Seitz has written, narrated, edited or produced over a hundred hours’ worth of video essays about cinema history and style for The Museum of the Moving Image, Salon.com and Vulture, among other outlets such as Texas Highways and AARP. His five-part 2009 video essay Wes Anderson: The Substance of Style was spun off into the hardcover book The Wes Anderson Collection. This book and its follow-up, The Wes Anderson Collection: Grand Budapest Hotel were New York Times bestsellers.
Other Seitz books include the New York Times bestsellers The Sopranos Sessions and Mad Men Carousel; TV (The Book), The Deadwood Bible: A Lie Agreed Upon, The Wes Anderson Collection: The French Dispatch and the new The Wes Anderson Collection: Asteroid City. He is also an interviewer, moderator, and film programmer who has curated and hosted film and TV presentations for the Museum of the Moving Image, IFC Center, San Francisco's Roxie Cinema, and other venues. In October 2024 he brought the legendary filmmaker Oliver Stone back to Dallas for a historic return to the city and the Texas Theatre, considered the biggest film event of Dallas in 2024 by Dallas Observer!
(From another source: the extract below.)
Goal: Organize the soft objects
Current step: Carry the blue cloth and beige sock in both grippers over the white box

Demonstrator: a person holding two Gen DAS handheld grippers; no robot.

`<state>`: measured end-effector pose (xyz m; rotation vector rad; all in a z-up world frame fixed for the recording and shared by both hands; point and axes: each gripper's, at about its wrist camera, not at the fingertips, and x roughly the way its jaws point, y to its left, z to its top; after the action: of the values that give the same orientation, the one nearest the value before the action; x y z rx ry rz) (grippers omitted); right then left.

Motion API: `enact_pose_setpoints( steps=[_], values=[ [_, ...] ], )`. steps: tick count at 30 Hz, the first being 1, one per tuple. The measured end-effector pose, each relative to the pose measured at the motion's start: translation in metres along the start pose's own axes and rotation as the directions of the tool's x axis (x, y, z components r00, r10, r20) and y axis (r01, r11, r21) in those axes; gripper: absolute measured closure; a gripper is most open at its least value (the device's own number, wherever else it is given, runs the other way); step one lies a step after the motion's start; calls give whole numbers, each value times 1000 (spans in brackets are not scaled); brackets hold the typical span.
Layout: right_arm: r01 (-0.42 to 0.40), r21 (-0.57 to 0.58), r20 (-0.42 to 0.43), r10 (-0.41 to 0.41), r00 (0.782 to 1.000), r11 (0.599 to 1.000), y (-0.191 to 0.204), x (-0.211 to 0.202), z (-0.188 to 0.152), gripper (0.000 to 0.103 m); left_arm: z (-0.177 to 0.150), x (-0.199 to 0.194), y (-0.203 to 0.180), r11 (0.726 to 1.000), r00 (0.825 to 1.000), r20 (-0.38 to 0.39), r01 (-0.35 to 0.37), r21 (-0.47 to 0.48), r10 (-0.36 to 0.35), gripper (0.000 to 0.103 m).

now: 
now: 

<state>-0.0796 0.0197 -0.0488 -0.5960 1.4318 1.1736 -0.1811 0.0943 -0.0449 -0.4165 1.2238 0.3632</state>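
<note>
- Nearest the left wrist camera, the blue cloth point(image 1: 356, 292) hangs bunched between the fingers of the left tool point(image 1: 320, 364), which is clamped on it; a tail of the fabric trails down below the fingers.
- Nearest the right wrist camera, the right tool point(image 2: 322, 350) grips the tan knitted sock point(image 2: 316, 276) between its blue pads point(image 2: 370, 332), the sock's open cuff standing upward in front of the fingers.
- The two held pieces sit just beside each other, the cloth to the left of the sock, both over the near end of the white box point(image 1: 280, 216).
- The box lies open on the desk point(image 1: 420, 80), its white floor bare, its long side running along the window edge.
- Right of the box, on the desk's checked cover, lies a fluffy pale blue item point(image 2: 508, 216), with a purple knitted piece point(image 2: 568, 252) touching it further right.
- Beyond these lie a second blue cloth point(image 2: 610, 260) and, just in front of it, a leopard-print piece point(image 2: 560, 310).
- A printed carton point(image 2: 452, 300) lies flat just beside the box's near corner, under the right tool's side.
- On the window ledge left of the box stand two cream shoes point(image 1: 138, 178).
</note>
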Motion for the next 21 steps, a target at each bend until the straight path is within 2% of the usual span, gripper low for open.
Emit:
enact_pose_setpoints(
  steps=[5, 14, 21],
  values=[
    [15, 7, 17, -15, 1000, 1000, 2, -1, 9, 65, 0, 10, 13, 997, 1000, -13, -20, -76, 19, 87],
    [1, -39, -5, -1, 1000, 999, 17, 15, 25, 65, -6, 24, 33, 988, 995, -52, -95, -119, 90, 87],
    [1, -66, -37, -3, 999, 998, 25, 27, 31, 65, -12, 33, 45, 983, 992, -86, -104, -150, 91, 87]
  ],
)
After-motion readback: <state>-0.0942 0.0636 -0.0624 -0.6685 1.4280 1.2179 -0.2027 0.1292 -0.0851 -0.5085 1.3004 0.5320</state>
Judith Carter was in the Upscale and Luxury Hospitality Industry for most of her life. In 2004 she had a beautiful baby boy with Special Needs and put the pause on her career until 2017 to dedicate herself to him and then others, assisting and volunteering as a legal advocate ensuring the best medical care, evaluations and educations for Special Needs children and their families.
Matt and Judith were family friends for over 20 years. She was there with her family in support when his wife Jen passed away suddenly in 2006. Then just 6 weeks later while Matt was in Dallas; he and his Father, Dave, and Step-Mother, Genie, were there as support, when Judith was alone and her son received the first of many diagnoses that changed the trajectory of their lives. So it made sense in the turbulent year of 2020, Matt asked Judith to take over running the online store that has become MZS.press. The rest as they say is, "Their"-story.